Anyway, anyone wanting to go to school for such things should get a degree in Mass Communication. You learn the same basic skills and when you get out you can also get a job, it is the best of both worlds.
October 24, 2006 at 9:48 PM #170239TomScratchParticipant
The author of 10 reasons to go and 10 reasons to not go to film school did a good job on the subject! Good discussion all around.
I cant add much (or subtract even). (My concession speech!)
But I got to ramble:
A 4-year college degree is a useful credential in life period, even if you end up working outside of the degree area.
Film maker doers/aspirants/dreamers will be more committed to their mission than other students. Which SHOULD make them an exception to the rule of a high percent of college students switching their major. Righto? The tendency to drop out to do what you really want to do should not be there either, so the film makers will get their degrees (not the same as a job however )
Are those pursuing the film muse today like those pursuing the writing muse of yesteryear? Images on 1000 cable channels communicate today like printed words once dominated, so my guess is that todays film makers are those who might have tried writing in an earlier era. (Where did THEY all go!)
Strong writing skills are still a plus for anyone planning to make a living or even do moonlighting in film, make that essential if the goal is directing. In a film curriculum, take all the writing classes you can find (creative/fiction, playwriting, literature appreciation, grant writing). It all starts with print on the page for fiction films and commercials; it eventually hinges on writing in documentaries. What does the paying audience notice, never mind the critics: The weak link.
A few years ago, the School of Film in Vancouver, Canada was in ascent and was open to U.S. citizens. The Canadian Govt is a huge supporter of Canadian produced films, as in providing major funding. My impression is a much higher percent of the Canadian Govt budget is dedicated to the arts than is the case here.

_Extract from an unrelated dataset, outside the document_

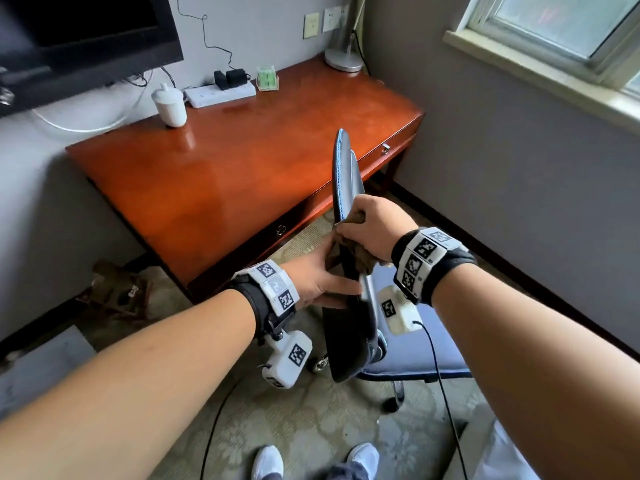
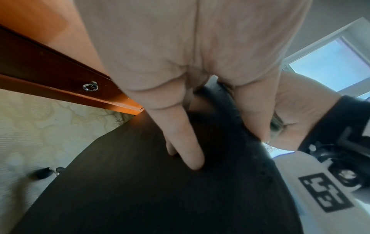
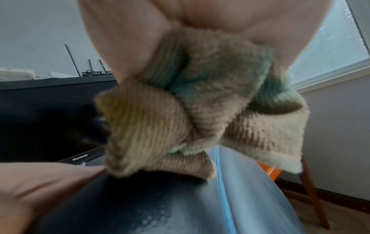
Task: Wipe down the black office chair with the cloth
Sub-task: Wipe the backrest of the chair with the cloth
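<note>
The black office chair's backrest (image 1: 346,188) stands edge-on in front of me, with blue stitching along its rim. My left hand (image 1: 318,278) grips its lower edge, fingers (image 2: 186,142) flat on the black rear face (image 2: 160,190) and thumb on the other side. My right hand (image 1: 374,230) holds a bunched beige-brown cloth (image 1: 363,258) just above the left hand. In the right wrist view the cloth (image 3: 200,102) sits folded over the rim of the backrest (image 3: 160,205), right beside the left hand (image 3: 40,182).
A red-brown wooden desk (image 1: 242,161) stands just beyond the chair, with a white lidded cup (image 1: 169,105), a power strip (image 1: 221,93) and a lamp base (image 1: 343,58) on it. The chair's blue seat (image 1: 426,344) and a caster (image 1: 393,403) are below. Grey walls and a window (image 1: 571,26) lie to the right.
</note>
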`<action>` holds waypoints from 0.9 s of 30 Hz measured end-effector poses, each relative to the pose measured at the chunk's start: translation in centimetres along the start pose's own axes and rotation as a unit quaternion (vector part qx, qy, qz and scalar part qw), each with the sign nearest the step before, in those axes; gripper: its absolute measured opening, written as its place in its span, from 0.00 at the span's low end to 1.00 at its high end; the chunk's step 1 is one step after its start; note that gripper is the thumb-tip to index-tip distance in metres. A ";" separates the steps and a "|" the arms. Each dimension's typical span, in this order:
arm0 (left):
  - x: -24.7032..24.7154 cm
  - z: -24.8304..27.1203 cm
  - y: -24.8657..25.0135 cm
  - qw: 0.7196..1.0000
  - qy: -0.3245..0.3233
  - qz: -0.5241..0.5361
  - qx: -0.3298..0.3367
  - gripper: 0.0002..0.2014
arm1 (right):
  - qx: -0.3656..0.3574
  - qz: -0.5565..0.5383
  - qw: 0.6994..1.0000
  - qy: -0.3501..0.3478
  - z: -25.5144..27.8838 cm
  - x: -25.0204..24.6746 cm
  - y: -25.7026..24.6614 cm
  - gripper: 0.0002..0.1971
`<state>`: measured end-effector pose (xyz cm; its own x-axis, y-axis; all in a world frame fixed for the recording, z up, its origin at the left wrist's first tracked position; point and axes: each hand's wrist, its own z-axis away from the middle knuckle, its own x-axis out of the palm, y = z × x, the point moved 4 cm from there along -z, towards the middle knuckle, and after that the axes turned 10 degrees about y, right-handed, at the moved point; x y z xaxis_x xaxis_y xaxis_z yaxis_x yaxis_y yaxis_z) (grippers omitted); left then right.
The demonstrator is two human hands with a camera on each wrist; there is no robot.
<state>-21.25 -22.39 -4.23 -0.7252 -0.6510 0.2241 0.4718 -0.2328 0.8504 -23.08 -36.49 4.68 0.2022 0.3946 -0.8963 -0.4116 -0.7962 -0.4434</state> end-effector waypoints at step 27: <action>-0.7 -0.7 0.5 0.997 -0.008 -0.065 -0.035 0.52 | 0.157 -0.303 0.939 0.031 3.7 -1.3 5.7 0.16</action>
<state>-20.19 -22.52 -4.28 -0.7897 -0.6010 0.1228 0.4078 -0.3648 0.8370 -28.99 -39.85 3.36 0.5311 0.6970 -0.4817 -0.4443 -0.2550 -0.8588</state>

Check out Vancouver when considering film schools.
REGARDS TOM 8)
November 14, 2006 at 8:52 AM #170240AnonymousInactive
Here is the top 10 Reasons you should go to film school…
Haven’t read both stories yet but I would bet there are really good points on both sides…
November 14, 2006 at 9:49 PM #170241IndioParticipant
I was getting ready to type up a huge rebuttle to this until I saw the link for the "10 reasons to go to Film School". It pretty much made the same points I was going to make.
November 29, 2006 at 6:40 PM #170242RossTokoschParticipant
I wouldn’t know jack or feel comfortable on a set or know how to get work if I hadn’t gone to production school. They helped me a lot.